Amore non ce n’è mai stato, ma adesso è arrivato il tempo del divorzio: Letizia Moratti ha liquidato il suo assessore alla cultura, Vittorio Sgarbi, il critico d’arte più famoso d’Italia. Il pretesto la Moratti lo ha trovato nella sceneggiata televisiva, a colpi d’insulti e parolacce, allestita da Sgarbi ad “Annozero”, la trasmissione condotta da Michele Santoro, durante la quale peraltro Sgarbi aveva difeso l’illustre oncologo Veronesi dagli attacchi di Beppe Grillo. Molto dura, il sindaco, in un comunicato, nel quale tra l’altro denunciava da parte del suo assessore atteggiamenti non consoni ai doveri di pubblico amministratore e «comportamenti contrari alla lealtà nei confronti del Sindaco e della Giunta incidendo negativamente sull'operato ed immagine di tali organi e creando un clima di tensione interno alla maggioranza politica».
La replica del critico d’arte è arrivata a stretto giro di posta. Sgarbi ha fatto sapere di «considerare irricevibili le ragioni che hanno spinto il sindaco al ritiro delle mie deleghe, oltre che profondamente lesive della mia dignità». La polemica di Sgarbi nei confronti della giunta e del suo sindaco era stata sempre forte. Altre volte si era giunti sull’orlo della rottura, salvo trovare poi nuovi accomodamenti. Era capitato con la censura, ad esempio, imposta dalla Moratti alla mostra voluta da Sgarbi sull’arte omosessuale. Segnalando mancanza di lealtà, la Moratti ha evidentemente alluso ad un’altra iniziativa di Sgarbi una rassegna di teatro, legata a testi nei quali veniva affrontato il tema dell’omosessualità, che il critico e assessore non aveva presentato in delibera come tale per evitare intralci alla sua proposta di patrocinio comunale. A proposito il critico d'arte ha rivelato: «Ho presentato in quel modo la delibera sulla rassegna di teatro gay, proprio per eliminare le polemiche e per evitare che si affermasse l'orgoglio gay...».

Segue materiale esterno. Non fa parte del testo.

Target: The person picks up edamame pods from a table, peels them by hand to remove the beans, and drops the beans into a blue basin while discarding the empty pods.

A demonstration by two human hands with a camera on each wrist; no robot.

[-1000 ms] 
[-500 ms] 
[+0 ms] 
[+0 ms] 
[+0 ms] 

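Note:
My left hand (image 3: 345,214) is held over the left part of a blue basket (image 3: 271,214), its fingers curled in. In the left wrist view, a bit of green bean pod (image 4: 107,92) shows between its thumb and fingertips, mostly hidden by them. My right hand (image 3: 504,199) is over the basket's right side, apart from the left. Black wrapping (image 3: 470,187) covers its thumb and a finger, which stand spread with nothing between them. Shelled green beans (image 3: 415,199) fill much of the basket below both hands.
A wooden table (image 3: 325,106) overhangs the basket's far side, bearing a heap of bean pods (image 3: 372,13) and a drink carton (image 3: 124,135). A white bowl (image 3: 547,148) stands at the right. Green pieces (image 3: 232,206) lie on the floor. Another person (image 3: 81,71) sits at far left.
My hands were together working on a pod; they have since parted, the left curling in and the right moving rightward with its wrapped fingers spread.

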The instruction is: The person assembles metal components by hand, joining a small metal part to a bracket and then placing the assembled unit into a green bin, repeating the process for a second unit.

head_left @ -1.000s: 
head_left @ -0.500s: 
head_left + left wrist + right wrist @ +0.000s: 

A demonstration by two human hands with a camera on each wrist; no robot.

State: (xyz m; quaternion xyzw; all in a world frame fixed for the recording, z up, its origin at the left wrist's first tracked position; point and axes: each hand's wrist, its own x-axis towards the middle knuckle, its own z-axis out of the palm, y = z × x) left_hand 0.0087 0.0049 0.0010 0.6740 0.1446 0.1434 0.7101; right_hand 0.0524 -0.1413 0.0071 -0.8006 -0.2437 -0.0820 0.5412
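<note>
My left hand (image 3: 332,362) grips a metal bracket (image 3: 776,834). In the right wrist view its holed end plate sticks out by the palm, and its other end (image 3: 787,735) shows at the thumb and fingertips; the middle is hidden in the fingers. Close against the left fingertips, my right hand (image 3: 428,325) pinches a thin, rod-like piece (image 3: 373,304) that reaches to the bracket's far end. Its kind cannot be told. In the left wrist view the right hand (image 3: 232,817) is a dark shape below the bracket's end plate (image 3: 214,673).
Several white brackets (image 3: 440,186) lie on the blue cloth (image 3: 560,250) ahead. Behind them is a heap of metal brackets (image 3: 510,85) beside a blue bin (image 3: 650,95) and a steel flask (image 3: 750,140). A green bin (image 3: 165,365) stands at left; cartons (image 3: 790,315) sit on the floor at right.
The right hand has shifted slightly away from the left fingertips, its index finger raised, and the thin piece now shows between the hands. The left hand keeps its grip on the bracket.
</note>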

Ma è sulle proprie esternazioni nella puntata di “Anno Zero”, che Vittorio Sgarbi non ha voluto accettare alcun appunto: «Non si può rimproverare a me quello che Berlusconi, Bossi, Maroni e Castelli avrebbero detto al mio posto. Dopo tutto, ho anche difeso un illustre cittadino milanese come Veronesi che veniva ignobilmente insultato. Mi sarei piuttosto aspettato un ringraziamento. Se il sindaco di Milano non capisce lo spirito del Popolo delle Libertà, allora si pone un problema politico... ».
Pierfrancesco Majorino, a nome del Pd milanese, ha osservato che la scelta di Sgarbi come assessore era stata imposta alla Moratti direttamente da Silvio Berlusconi e che il sindaco ha da sempre vissuto quella decisione come una camicia di forza, polemizzando spesso con il suo assessore. «La notizia della "rimozione" di Vittorio Sgarbi - ha commentato Majorino - lascia davvero a bocca aperta. Il Sindaco si è mosso con scaltro cinismo evitando di compiere un gesto simile in campagna elettorale, il che denota totale mancanza di stile... Al momento ci sembra un gesto privo di un'idea di governo della cultura. Ci auguriamo di non essere costretti in futuro a rimpiangere Vittorio Sgarbi.
Sgarbi comunque non rimarrà disoccupato. Se non un sottosegretariato, ci sarà «una collaborazione» con il ministero dei Beni culturali. Il neoministro Sandro Bondi ha già messo le mani avanti: «Un'intelligenza come quella di Vittorio va coinvolta. Nessuno come lui conosce in profondità la bellezza italiana, borgo per borgo». Sgarbi sottosegretario? «Di questo non si è discusso. Ci incontreremo e troveremo la forma per collaborare».